The aim of this study was to characterize the mechanism of transforming growth factor (TGF)-beta1-mediated alteration of renal proximal tubular cell phenotype. TGF-beta1 altered cell phenotype, with cells appearing elongated and spindle shaped. This was associated with loss of cell-cell contact and rearrangement of the actin cytoskeleton, increased formation of stress fibers, and focal adhesions. Addition of the tyrosine phosphatase inhibitor sodium orthovanadate also led to rapid but transient loss of cell-cell contact, but it did not lead to a change of phenotype comparable to that seen following addition of TGF-beta1. There was, however, no change in the formation of focal adhesions and no associated reorganization of the Factin cytoskeleton.

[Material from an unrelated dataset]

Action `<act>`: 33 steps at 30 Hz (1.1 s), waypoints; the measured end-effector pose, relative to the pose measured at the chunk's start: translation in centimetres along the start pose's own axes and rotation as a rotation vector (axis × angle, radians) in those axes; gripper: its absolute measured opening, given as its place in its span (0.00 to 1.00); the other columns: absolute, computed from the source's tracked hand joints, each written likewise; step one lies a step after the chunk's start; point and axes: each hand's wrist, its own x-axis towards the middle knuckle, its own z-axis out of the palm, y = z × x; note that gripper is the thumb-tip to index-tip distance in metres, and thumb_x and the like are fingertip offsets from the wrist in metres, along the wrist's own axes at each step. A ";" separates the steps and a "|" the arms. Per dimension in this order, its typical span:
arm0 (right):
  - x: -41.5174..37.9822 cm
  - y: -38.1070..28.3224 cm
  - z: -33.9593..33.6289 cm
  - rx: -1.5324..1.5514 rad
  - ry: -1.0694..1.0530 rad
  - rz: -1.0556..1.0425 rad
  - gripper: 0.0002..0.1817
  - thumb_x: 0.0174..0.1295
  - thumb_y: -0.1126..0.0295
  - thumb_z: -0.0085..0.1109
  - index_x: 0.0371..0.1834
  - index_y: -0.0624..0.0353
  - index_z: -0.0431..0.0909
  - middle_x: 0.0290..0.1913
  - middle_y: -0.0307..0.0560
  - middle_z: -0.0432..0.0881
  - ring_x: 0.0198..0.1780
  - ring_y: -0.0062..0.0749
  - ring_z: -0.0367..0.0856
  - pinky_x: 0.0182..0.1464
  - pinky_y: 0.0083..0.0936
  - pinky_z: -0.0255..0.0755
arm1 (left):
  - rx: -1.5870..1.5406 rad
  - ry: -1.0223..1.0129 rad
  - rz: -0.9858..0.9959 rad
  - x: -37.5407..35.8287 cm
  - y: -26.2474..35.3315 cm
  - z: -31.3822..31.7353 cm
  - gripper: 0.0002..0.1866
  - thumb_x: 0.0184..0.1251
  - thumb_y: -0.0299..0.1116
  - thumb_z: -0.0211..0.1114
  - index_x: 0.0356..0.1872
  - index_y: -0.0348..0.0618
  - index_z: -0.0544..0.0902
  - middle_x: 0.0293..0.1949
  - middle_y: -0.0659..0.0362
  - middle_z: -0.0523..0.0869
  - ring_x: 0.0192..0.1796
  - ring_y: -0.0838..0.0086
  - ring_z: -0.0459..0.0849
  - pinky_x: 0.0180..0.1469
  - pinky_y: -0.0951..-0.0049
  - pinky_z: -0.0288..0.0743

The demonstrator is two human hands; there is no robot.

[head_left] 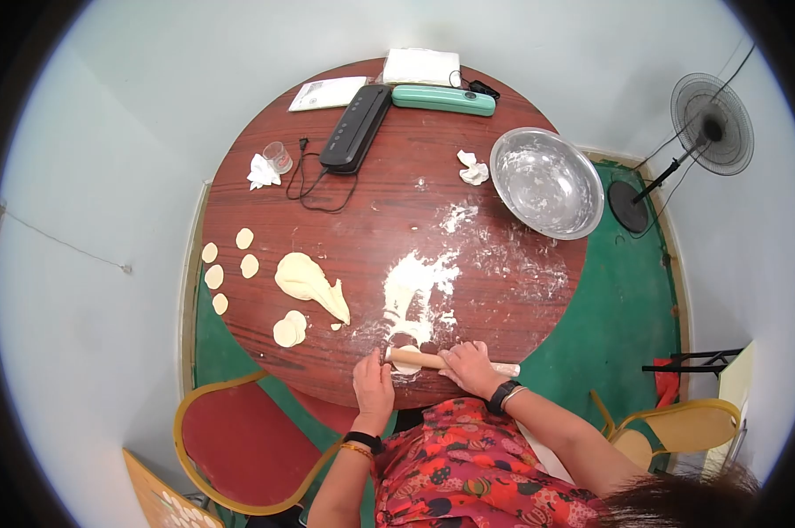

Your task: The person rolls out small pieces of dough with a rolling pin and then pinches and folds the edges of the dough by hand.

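A wooden rolling pin lies across a small flat dough round at the near edge of the round red-brown table. My right hand rests on top of the pin's middle and grips it. My left hand is at the pin's left end, fingers on the edge of the dough round. A patch of loose flour spreads just beyond the pin. A lump of dough lies to the left, with two stacked rolled rounds near it.
Several small dough rounds sit at the table's left edge. A steel bowl stands at the right. At the far side are a black device with cord, a green case, a glass and papers. Chairs flank me; a fan stands right.
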 end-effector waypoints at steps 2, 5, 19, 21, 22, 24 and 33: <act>-0.3 -0.5 0.1 -0.027 -0.060 -0.044 0.22 0.64 0.54 0.60 0.58 0.50 0.76 0.44 0.41 0.78 0.49 0.38 0.74 0.54 0.44 0.61 | 0.092 -0.055 0.027 0.6 -0.2 0.0 0.25 0.70 0.34 0.57 0.65 0.33 0.70 0.66 0.41 0.70 0.67 0.44 0.68 0.63 0.48 0.67; -0.7 -1.0 0.2 -0.035 -0.094 -0.019 0.24 0.65 0.54 0.59 0.62 0.48 0.75 0.44 0.41 0.77 0.49 0.39 0.74 0.55 0.43 0.61 | 0.184 -0.295 -0.039 1.1 -1.0 0.7 0.29 0.75 0.40 0.49 0.71 0.33 0.62 0.75 0.42 0.58 0.75 0.41 0.56 0.70 0.40 0.56; 3.1 0.4 -0.5 -0.060 -0.005 0.294 0.28 0.66 0.55 0.58 0.69 0.47 0.69 0.48 0.43 0.75 0.52 0.40 0.71 0.54 0.42 0.59 | 0.413 -0.239 -0.083 9.1 0.8 3.3 0.33 0.76 0.46 0.49 0.76 0.41 0.55 0.79 0.46 0.47 0.79 0.44 0.46 0.70 0.29 0.46; 3.1 0.7 -0.9 -0.037 0.026 0.254 0.30 0.64 0.54 0.60 0.69 0.47 0.69 0.48 0.42 0.75 0.51 0.40 0.71 0.53 0.42 0.60 | 0.441 -0.197 -0.067 10.0 1.0 3.6 0.34 0.75 0.45 0.52 0.76 0.41 0.55 0.79 0.46 0.47 0.79 0.45 0.47 0.70 0.30 0.47; 3.0 0.6 -1.2 -0.018 0.041 0.208 0.29 0.63 0.55 0.61 0.68 0.47 0.69 0.48 0.42 0.75 0.51 0.40 0.71 0.53 0.42 0.60 | 0.452 -0.182 -0.061 10.4 1.2 3.7 0.35 0.75 0.45 0.52 0.76 0.41 0.55 0.79 0.46 0.48 0.79 0.45 0.47 0.70 0.31 0.48; 2.4 0.6 -1.7 0.019 0.066 0.114 0.29 0.61 0.57 0.64 0.66 0.48 0.70 0.48 0.41 0.75 0.51 0.40 0.72 0.53 0.42 0.60 | 0.442 -0.170 -0.057 10.9 1.4 4.0 0.36 0.74 0.45 0.52 0.77 0.41 0.54 0.79 0.46 0.47 0.79 0.45 0.46 0.70 0.31 0.47; 1.5 2.3 -0.6 0.030 0.065 0.102 0.23 0.57 0.61 0.67 0.56 0.50 0.76 0.45 0.40 0.77 0.49 0.38 0.73 0.53 0.42 0.60 | -0.006 -0.008 0.202 5.8 -2.6 2.0 0.23 0.68 0.36 0.58 0.61 0.39 0.71 0.63 0.45 0.70 0.68 0.48 0.66 0.66 0.46 0.59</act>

Disruption of the actin cytoskeleton with cytochalasin D prevented phenotypic alterations following addition of TGF-beta1. Transient transfection with Smad2/4 or Smad3/4 expression vectors did not alter cell phenotype. Previously, we demonstrated beta-catenin translocation to proximal tubule cell nuclei and its association with Smad proteins following addition of TGF-beta1, suggesting the possibility that TGF-beta1 may modulate Wnt signaling. The Wnt-responsive Xtwn-reporter construct was, however, silent in response to TGF-beta1. Similarly, a second Wnt/LEF-1-regulated element, Toplflash, which does not contain Smad binding sites, was insensitive to TGF-beta1 signaling. In contrast, phenotypic changes in response to TGF-beta1 were abrogated by inhibitors of the RhoA downstream target ROCK, which also prevented loss of cell-cell contact and adherens junction disassembly.

Item Type: Article
Date Type: Publication
Status: Published
Schools: Medicine
Systems Immunity Research Institute (SIURI)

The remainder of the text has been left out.